Utilities Await New Physical Security Standard
U.S. regulator takes next step in approving physical security standard
BY PHILL FELTHAM, Editor-in-Chief
Electricity Today Magazine
Recently, the Federal Energy Regulatory Commission (FERC) announced a proposal to approve the physical security reliability standard (CIP-014-1), submitted by the North American Electric Reliability Corporation (NERC) earlier in the year. This physical security standard is currently being developed in response to an armed assault that occurred on a California substation in early 2013.
Initially, FERC determined that NERC’s current critical infrastructure protection (CIP) standards lacked specifics for entities to “reasonably protect” their infrastructure against physical attacks that could adversely affect power grid reliability. As a result, FERC requested NERC to develop and submit new standards that, according to a news release, “identify critical facilities; evaluate potential threats to, and vulnerabilities of, those facilities; and develop and implement a security plan to protect against attacks on those facilities”.
Approval of the new reliability standard is pending, based on two further modifications. Firstly, FERC is proposing that NERC develop a modification that specifically allows the energy regulator or other governmental authorities to add or subtract facilities from the utility’s list of critical facilities. Secondly, FERC wants NERC to change certain phrases in order to help narrow the scope and number of identified critical facilities. Currently, FERC is awaiting feedback on both proposed modifications.

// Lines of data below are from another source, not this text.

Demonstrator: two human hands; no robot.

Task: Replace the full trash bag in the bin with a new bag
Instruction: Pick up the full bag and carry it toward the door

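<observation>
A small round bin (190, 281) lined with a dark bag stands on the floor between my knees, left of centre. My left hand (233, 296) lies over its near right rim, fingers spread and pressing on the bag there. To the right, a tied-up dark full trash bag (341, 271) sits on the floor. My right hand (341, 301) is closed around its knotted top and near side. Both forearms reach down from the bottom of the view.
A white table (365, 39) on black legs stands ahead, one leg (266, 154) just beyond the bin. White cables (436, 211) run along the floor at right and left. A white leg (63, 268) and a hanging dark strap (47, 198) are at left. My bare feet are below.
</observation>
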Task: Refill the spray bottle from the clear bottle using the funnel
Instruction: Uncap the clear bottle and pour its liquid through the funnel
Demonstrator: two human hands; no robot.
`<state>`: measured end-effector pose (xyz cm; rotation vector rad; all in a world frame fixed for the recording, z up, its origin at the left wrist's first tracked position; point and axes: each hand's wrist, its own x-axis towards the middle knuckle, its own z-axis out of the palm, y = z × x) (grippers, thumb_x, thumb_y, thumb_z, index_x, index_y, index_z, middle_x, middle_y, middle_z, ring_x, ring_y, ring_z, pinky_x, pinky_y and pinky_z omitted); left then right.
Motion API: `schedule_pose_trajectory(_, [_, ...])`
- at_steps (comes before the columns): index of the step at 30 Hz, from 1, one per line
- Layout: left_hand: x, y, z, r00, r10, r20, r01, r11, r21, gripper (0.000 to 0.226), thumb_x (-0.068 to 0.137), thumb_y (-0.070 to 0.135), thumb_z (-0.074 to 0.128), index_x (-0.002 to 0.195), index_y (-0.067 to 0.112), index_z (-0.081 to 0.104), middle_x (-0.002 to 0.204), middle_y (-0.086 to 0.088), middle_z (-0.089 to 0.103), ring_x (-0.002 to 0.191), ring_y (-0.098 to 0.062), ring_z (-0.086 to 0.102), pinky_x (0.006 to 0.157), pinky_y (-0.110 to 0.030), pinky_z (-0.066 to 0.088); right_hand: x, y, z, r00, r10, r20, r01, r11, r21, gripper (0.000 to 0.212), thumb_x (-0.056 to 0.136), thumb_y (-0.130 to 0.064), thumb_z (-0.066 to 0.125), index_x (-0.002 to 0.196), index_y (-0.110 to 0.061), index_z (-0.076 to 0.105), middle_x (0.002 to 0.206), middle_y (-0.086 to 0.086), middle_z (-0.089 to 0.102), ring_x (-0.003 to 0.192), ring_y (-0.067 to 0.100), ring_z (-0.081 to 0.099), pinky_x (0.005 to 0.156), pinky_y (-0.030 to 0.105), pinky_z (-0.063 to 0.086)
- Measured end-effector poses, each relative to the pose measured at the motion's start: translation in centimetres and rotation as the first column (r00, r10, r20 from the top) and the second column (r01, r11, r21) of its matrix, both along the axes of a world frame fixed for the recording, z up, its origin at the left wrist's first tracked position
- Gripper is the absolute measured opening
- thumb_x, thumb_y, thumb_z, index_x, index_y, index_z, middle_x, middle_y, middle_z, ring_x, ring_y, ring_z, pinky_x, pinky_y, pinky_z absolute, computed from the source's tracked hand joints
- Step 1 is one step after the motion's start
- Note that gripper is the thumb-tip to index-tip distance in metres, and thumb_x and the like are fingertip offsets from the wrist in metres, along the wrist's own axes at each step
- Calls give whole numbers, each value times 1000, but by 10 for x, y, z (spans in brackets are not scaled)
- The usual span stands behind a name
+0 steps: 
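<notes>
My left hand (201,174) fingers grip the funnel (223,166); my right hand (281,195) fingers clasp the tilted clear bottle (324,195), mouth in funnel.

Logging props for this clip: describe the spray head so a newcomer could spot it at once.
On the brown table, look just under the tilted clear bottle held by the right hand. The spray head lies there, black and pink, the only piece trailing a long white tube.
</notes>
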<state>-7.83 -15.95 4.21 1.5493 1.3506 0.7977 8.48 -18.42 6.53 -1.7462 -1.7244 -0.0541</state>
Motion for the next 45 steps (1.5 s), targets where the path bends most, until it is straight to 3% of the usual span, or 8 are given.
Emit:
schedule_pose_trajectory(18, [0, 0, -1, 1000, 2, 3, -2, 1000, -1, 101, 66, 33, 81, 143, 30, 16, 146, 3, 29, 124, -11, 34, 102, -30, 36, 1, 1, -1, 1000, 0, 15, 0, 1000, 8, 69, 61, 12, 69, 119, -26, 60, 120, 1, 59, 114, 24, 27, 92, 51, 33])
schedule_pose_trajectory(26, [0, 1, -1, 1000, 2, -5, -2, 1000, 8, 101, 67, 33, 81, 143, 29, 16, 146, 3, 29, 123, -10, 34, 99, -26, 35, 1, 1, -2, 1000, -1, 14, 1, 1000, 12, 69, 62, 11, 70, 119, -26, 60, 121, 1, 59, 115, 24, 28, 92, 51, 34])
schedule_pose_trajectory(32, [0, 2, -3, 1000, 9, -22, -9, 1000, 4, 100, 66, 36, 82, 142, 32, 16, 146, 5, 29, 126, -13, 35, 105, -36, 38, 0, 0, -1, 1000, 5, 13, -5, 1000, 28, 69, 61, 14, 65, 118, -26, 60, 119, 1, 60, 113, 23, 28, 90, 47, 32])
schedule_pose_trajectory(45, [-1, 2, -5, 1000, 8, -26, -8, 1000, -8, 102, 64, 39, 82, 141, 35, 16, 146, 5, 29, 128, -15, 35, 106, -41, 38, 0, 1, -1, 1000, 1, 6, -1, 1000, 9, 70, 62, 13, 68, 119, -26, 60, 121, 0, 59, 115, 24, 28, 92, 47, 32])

The new proposed physical security standard was drafted in response to the 2013 sniper attack in California that knocked out Pacific Gas & Electric Company’s Metcalf power substation southeast of San Jose. Communication cables were severed and many transformers and circuit breakers suffered severe damage (17 transformers were knocked out of commission). This attack was a game changer for how utilities view physical security at substations.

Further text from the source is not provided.